Pose Animator – An open source tool to bring SVG characters to life in the browser via motion capture
By Shan Huang, Creative Technologist, Google Partner Innovation
The PoseNet and Facemesh (from Mediapipe) TensorFlow.js models made real time human perception in the browser possible through a simple webcam. As an animation enthusiast who struggles to master the complex art of character animation, I saw hope and was really excited to experiment using these models for interactive, body-controlled animation.
The result is Pose Animator, an open-source web animation tool that brings SVG characters to life with body detection results from webcam. This blog post covers the technical design of Pose Animator, as well as the steps for designers to create and animate their own characters.
Using FaceMesh and PoseNet with TensorFlow.js to animate full body character
The overall idea of Pose Animator is to take a 2D vector illustration and update its containing curves in real-time based on the recognition result from PoseNet and FaceMesh. To achieve this, Pose Animator borrows the idea of skeleton-based animation from computer graphics and applies it to vector characters.
- a surface used to draw the character, and
- a hierarchical set of interconnected bones used to animate the surface.
In Pose Animator, the surface is defined by the 2D vector paths in the input SVG files. For the bone structure, Pose Animator provides a predefined rig (bone hierarchy) representation, based on the key points from PoseNet and FaceMesh. This bone structure’s initial pose is specified in the input SVG file, along with the character illustration, while the real time bone positions are updated by the recognition result from ML models.
|Detection keypoints from PoseNet (blue) and FaceMesh (red)|
Check out these steps to create your own SVG character for Pose Animator.
|Animated bezier curves controlled by PoseNet and FaceMesh output/td>|
Rigging Flow Overview
The full rigging (skeleton binding) flow requires the following steps:
- Parse the input SVG file for the vector illustration and the predefined skeleton, both of which are in T-pose (initial pose).
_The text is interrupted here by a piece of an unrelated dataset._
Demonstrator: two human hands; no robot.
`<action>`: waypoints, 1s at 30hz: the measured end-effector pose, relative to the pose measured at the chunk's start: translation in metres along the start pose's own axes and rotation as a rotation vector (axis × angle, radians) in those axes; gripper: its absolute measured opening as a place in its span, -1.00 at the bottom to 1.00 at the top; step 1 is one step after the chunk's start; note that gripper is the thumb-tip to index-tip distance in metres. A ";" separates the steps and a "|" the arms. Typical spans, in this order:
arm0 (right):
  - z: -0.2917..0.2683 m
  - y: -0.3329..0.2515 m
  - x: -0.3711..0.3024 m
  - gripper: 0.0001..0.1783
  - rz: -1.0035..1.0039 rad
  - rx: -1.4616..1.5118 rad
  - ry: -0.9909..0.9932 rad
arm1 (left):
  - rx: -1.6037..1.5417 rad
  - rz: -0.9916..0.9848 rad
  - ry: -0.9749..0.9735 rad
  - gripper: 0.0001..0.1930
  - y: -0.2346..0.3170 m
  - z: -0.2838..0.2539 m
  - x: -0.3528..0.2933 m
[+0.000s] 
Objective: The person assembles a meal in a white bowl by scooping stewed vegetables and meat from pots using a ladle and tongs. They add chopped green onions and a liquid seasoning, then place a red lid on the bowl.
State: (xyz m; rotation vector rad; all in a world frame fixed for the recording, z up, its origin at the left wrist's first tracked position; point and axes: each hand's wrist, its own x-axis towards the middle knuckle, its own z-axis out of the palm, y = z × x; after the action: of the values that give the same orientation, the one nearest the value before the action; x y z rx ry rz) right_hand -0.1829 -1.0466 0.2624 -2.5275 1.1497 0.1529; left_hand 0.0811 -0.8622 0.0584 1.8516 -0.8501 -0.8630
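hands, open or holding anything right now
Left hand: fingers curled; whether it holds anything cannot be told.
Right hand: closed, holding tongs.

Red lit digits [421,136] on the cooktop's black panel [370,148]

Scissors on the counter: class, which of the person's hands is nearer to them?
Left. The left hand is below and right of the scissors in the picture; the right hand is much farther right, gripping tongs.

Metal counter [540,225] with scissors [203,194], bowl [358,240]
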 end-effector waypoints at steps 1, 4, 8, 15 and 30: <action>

- Iterate through every segment in vector paths to compute the weight influence and transformation from each bone using Linear Blend Skinning (explained later in this post).
- In real time, run FaceMesh and PoseNet on each input frame and use result keypoints to update the bone positions.
- Compute new positions of vector segments from the updated bone positions, bone weights and transformations.
There are other tools that provide similar puppeteering functionality, however, most of them only update asset bounding boxes and do not deform the actual geometry of characters with recognition key points. Also, few tools provide full body recognition and animation. By deforming individual curves, Pose Animator is good at capturing the nuances of facial and full body movement and hopefully provides more expressive animation.
The rig structure is designed according to the output key points from PoseNet and FaceMesh. PoseNet returns 17 key points for the full body, which is simple enough to directly include in the rig. FaceMesh however provides 486 keypoints, so I needed to be more selective about which ones to include. In the end I selected 73 key points from the FaceMesh output and together we have a full body rig of 90 keypoints and 78 bones as shown below:
|The 90 keypoints, 78 bones full body rig|
Every input SVG file is expected to contain this skeleton in default position. More specifically, Pose Animator will look for a group called ‘skeleton’ containing anchor elements named with the respective joint they represent. A sample rig SVG can be found here. Designers have the freedom to move the joints around in their design files to best embed the rig into the character. Pose Animator will compute skinning according to the default position in the SVG file, although extreme cases (e.g. very short leg / arm bones) may not be well supported by the rigging algorithm and may produce unnatural results.
|The illustration with embedded rig in design software (Adobe Illustrator)|
Linear Blend Skinning for vector paths
Pose Animator uses one of the most common rigging algorithms for deforming surfaces using skeletal structures – Linear Blend Skinning (LBS), which transforms a vertex on a surface by blending together its transformation controlled by each bone alone, weighted by each bone’s influence. In our case, a vertex refers to an anchor point on a vector path, and bones are defined by two connected keypoints in the above rig (e.g. the ‘leftWrist’ and ‘leftElbow’ keypoints define the bone ‘leftWrist-leftElbow’).
To put into math formula, the world space position of the vertex vi’ is computed as
– wi is the influence of bone i on vertex i,
– vi describes vertex i’s initial position,
– Tj describes the spatial transformation that aligns the initial pose of bone j with its current pose.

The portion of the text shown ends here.